Twice-exceptional children are children who are both gifted (generally accepted as having an IQ of 130 or above) and have a learning, emotional, physical, sensory, and/or developmental disability (4). Many twice-exceptional children go unidentified or are misdiagnosed. A report from the National Educational Association has called these students “the most frequently under-identified population in our schools” (4). There are three common reasons why the struggles of twice-exceptional children often go unnoticed or are misunderstood by the school:
- Giftedness masks disability: Because of their high intelligence, some gifted children are able to compensate for their disability, at least initially. This might lead educators to not notice the problem, delaying the evaluation and the identification of the disability. For example, a gifted seven-year-old girl might memorize a book or guess words from context, so her dyslexia goes unnoticed.
- Disability masks giftedness: For some gifted children, their disability prevents them from being able to show their intellectual capabilities. Therefore, they are never referred for gifted programming. For example, a child with ADHD might not be able to get through very simple math problems, yet when given the right level of challenge, can solve math problems far above his grade level.
- Giftedness and disability mask one another: Children do not display any particular strengths or weaknesses to a degree that would seem to require intervention or identification. They achieve grade-level expectations and are assumed to have average ability. In reality, these children have learned to compensate for their disability with their intelligence. However, the disability also prevents them from learning up to their full cognitive potential.
Dr. Emily W. King, a North Carolina-based psychologist, has commented that “twice-exceptional students are often caught between two worlds” (1). They don’t feel as though they fit in with gifted students or with students with disabilities. Many have become incredibly frustrated and have difficulty coping with the significant discrepancy between their high intelligence and their particular areas of weakness. To truly meet the needs of twice exceptional children, it is imperative to use a two-tiered approach that addresses both their areas of strength and challenge.

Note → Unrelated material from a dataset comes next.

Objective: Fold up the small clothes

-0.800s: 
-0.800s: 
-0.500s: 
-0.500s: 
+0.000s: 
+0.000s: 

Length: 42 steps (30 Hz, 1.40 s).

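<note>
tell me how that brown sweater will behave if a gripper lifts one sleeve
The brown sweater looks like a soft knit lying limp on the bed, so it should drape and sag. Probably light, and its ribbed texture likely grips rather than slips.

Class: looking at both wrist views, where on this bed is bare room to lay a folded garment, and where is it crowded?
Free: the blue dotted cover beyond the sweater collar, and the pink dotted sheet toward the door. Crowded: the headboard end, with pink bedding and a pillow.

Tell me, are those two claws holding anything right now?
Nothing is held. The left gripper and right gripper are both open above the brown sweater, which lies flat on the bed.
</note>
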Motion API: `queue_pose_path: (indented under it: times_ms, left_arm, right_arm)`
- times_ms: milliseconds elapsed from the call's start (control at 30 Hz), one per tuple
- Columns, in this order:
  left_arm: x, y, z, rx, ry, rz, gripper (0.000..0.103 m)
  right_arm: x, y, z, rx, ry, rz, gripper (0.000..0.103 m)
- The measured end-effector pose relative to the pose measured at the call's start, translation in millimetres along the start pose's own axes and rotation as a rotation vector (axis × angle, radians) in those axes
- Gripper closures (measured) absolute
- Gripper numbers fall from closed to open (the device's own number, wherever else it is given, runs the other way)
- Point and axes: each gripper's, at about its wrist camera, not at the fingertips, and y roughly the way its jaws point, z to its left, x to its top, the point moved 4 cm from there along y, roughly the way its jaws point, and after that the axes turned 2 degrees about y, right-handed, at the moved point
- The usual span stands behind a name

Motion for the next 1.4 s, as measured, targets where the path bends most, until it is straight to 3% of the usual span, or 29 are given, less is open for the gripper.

“Twice-exceptional students require a … combination of gifted and special education. Rather than satisfaction with at or near grade- level performance, schools should provide special services, programs, and instruction to address both giftedness and disability, thereby teaching the whole child” (4). Currently, twice-exceptional students are frequently denied access to gifted services because of their disability. Alternatively, gifted programming is dangled as an incentive for children as a way of addressing problem behaviors (“you can go to the higher-level math class, but only if you keep your desk organized”). Unfortunately, these types of practices have a negative impact on students’ motivation and self-concept, leading them to disengage from school and the learning process. When it comes to teaching twice-exceptional students, educators should never take time away from their strength areas to create more time to work on their deficiencies (8).

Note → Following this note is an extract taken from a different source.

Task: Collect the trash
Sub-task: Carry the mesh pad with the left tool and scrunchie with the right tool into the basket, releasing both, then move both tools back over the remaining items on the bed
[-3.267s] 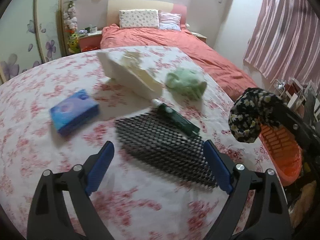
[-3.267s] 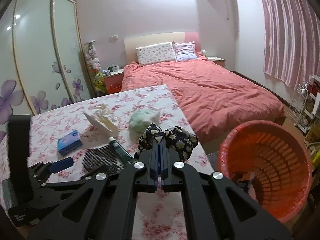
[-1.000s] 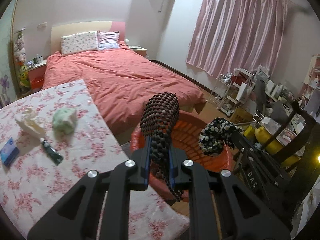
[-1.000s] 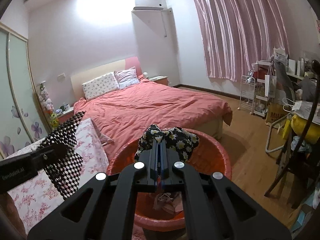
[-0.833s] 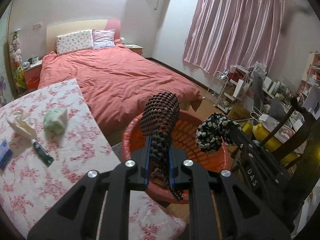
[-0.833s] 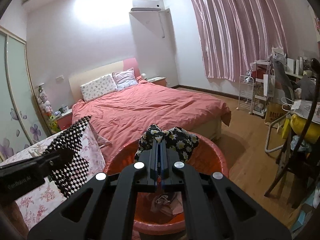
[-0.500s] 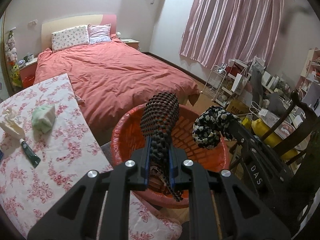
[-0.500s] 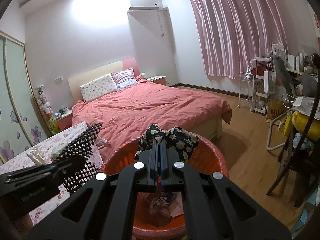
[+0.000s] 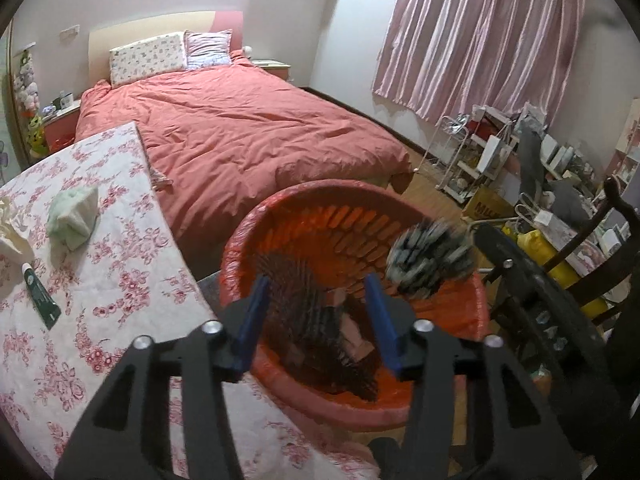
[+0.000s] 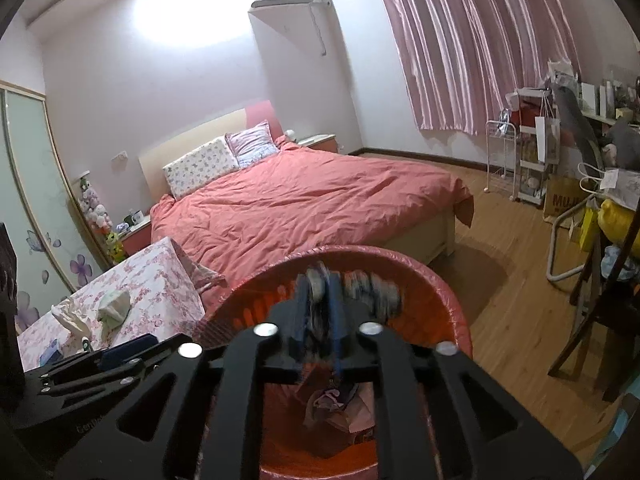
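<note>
Both over the basket (image 9: 472, 292). Left gripper (image 9: 316, 316) jaws opening, black mesh (image 9: 316, 320) loose between and below them, inside basket. Right gripper (image 10: 320, 320) jaws opening, floral cloth (image 10: 360, 284) blurred between them; contact unclear.

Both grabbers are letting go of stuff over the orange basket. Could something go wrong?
Maybe. The flowery cloth is near the basket rim as the right gripper opens, so it might catch on the edge or fall outside. The black mesh, dropped from the opening left gripper, looks safely inside. Also, the basket sits close to the table edge, so a low hand could bump it.
</note>
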Tool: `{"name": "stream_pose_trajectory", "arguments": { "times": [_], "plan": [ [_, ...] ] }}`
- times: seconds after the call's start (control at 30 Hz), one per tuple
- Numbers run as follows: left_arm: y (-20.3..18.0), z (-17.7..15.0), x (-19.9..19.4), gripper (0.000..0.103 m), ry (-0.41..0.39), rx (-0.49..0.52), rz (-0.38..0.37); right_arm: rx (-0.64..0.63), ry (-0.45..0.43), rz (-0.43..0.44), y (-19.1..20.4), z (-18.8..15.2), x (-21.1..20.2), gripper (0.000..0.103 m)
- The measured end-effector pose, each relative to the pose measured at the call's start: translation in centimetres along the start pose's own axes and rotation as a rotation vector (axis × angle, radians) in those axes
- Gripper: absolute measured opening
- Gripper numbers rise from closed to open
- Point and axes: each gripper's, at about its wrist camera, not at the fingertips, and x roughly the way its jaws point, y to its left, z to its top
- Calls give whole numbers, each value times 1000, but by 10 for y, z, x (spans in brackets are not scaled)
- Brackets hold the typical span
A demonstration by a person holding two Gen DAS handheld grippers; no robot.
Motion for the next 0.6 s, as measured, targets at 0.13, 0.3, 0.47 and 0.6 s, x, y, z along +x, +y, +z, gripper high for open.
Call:
{"name": "stream_pose_trajectory", "arguments": {
  "times": [0.13,0.3,0.47,0.6],
  "plan": [
    [15,-3,2,59,14,-31,35,-9,-4,-13,-1,-3,-5,39],
    [36,-9,-13,75,-9,-42,111,-37,0,-16,8,-2,-7,44],
    [64,-16,-33,87,-30,-46,209,-73,14,26,25,-1,-11,44],
    [98,-21,-50,92,-20,-95,285,-105,40,75,47,-4,-12,44]
  ]
}}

We recognize that given a student’s particular disability, access to gifted programming may be difficult to implement. Gifted programming might need to be modified – not in content, but in the method of delivery and requirements for work output. In addition, appropriate special education services and accommodations should be put in place to properly address the child’s particular area of disability. These services could range from tutoring in specific academic areas, to specific skills training, to classroom accommodations, such as extra time on tests.

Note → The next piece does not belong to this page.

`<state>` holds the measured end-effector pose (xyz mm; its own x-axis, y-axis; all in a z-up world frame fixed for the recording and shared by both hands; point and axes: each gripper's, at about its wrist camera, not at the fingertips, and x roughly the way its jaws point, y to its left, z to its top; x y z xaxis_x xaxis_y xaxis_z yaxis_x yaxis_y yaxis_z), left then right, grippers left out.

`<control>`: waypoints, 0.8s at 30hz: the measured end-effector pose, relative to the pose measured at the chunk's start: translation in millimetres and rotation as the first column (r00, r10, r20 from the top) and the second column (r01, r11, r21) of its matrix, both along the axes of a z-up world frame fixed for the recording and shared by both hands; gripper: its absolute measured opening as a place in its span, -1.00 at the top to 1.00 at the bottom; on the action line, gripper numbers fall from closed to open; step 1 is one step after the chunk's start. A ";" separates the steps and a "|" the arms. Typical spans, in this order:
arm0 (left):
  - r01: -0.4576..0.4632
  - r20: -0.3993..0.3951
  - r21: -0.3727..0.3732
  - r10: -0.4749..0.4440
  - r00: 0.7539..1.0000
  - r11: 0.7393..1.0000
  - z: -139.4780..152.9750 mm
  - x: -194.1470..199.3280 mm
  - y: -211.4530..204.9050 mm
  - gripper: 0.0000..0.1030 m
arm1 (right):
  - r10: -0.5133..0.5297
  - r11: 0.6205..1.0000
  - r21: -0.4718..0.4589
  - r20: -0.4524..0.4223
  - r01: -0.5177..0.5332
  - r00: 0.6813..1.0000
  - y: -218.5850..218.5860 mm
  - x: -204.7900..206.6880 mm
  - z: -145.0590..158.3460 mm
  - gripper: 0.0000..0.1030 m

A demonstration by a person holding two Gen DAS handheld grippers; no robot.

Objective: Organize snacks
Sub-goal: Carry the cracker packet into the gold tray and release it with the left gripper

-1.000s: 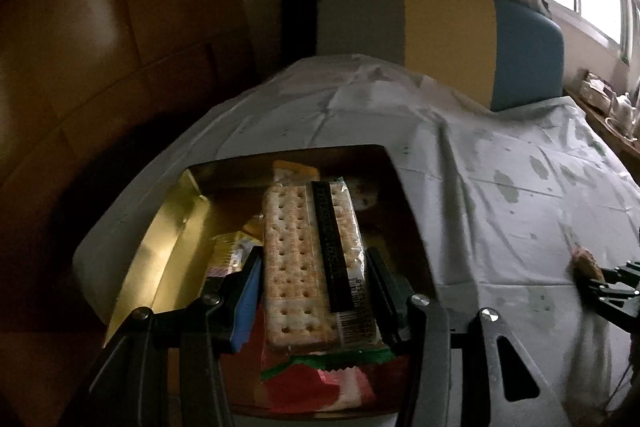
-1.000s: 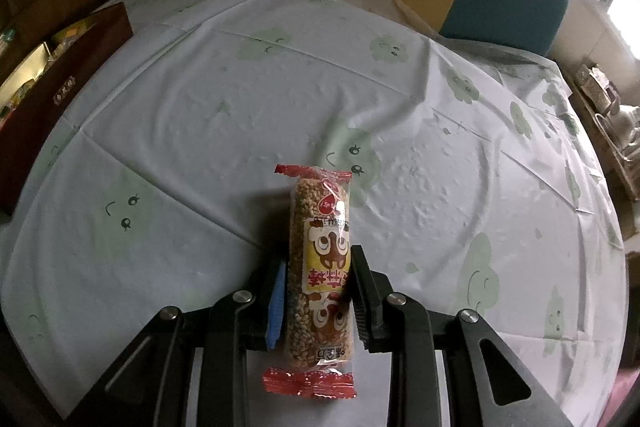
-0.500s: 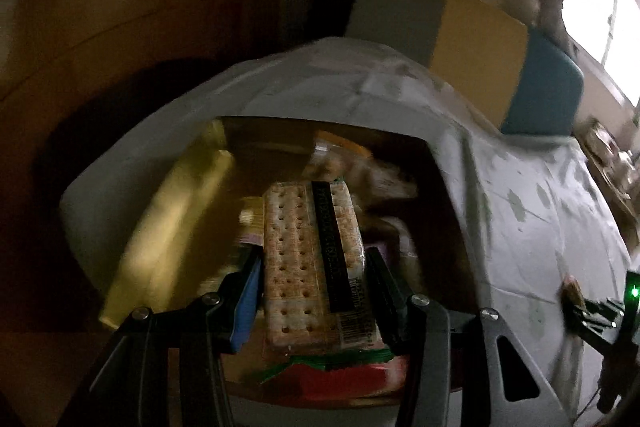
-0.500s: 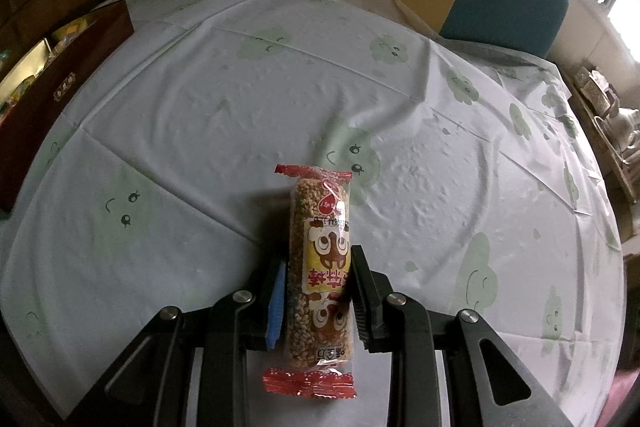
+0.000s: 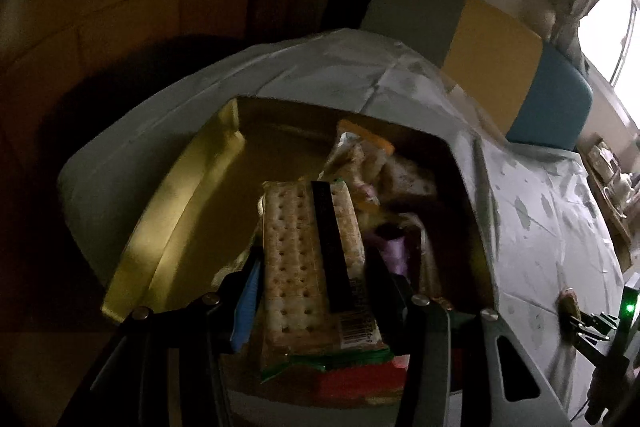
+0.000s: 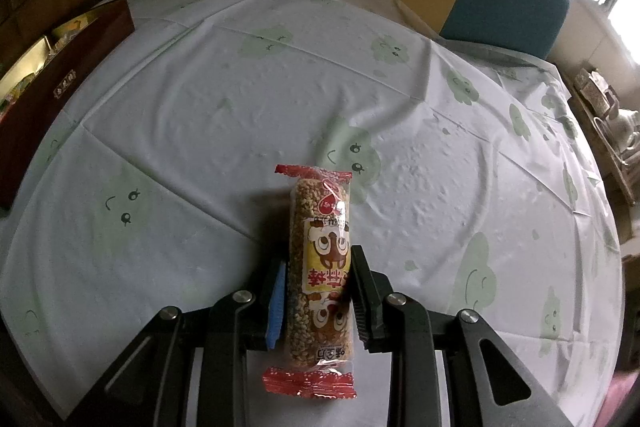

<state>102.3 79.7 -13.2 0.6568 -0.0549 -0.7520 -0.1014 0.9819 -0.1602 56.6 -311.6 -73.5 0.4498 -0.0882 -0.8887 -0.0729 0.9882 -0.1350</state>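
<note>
Left wrist: cracker pack [image 5: 310,269] clamped lengthwise in left claw [image 5: 316,287], above gold box [image 5: 172,211].

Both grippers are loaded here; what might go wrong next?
The cracker pack is pinched near its lower half, so it may tilt or snag on snacks already piled in the gold box. The rice bar is held low down, so its top could swing when the right gripper moves.

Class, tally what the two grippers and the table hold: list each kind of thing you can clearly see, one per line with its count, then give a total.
Cracker packs: 1
Grain bars: 1
Snack boxes: 1
Grippers: 2 (left, right)
Total: 5
Other snacks in the box are too dim to count.
</note>
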 end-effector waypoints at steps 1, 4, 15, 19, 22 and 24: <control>0.008 0.007 0.009 -0.008 1.000 1.000 1.9 0.6 -3.2 0.03 | 0.000 1.000 -0.002 0.000 0.000 1.000 -0.2 0.0 0.1 0.44; 0.058 -0.004 0.039 -0.058 0.998 0.998 1.1 5.6 -15.4 0.03 | 0.004 1.000 -0.011 0.002 -0.004 1.000 1.6 -0.2 -0.5 0.44; 0.113 -0.190 0.104 -0.092 0.977 0.988 -36.8 56.6 -32.4 0.03 | 0.007 1.000 -0.029 0.005 -0.007 1.000 4.2 -1.8 -1.0 0.44; 0.089 -0.182 0.125 -0.065 0.981 0.988 -40.0 53.6 -23.4 0.03 | 0.009 0.999 -0.038 0.004 -0.009 1.000 5.6 -1.6 -1.5 0.44; 0.070 -0.198 0.108 -0.048 0.979 0.992 -42.3 52.4 -17.2 0.03 | 0.009 0.999 -0.040 0.002 -0.009 1.000 6.8 -1.5 -1.3 0.44; 0.072 -0.194 0.103 -0.051 0.980 0.992 -41.2 50.1 -17.2 0.03 | 0.007 0.999 -0.041 0.003 -0.007 1.000 7.1 -2.0 -1.2 0.44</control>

Dr. Ross Greene, clinical psychologist and author of Raising Human Beings, believes that “children do well if they can.” Therefore, if we implement the two-tiered approach described above, twice-exceptional children can thrive as students. Just as children do well if they can, we believe that teachers do well if they can, as long as they’re given the proper training, tools, and support. With no federal mandate to identify or serve gifted students, legislation addressing gifted education is left up to the states and, often, to individual school districts. In the many districts where there are no specific guidelines addressing gifted education, teachers are left to fend for themselves in figuring out how to educate gifted and twice-exceptional students.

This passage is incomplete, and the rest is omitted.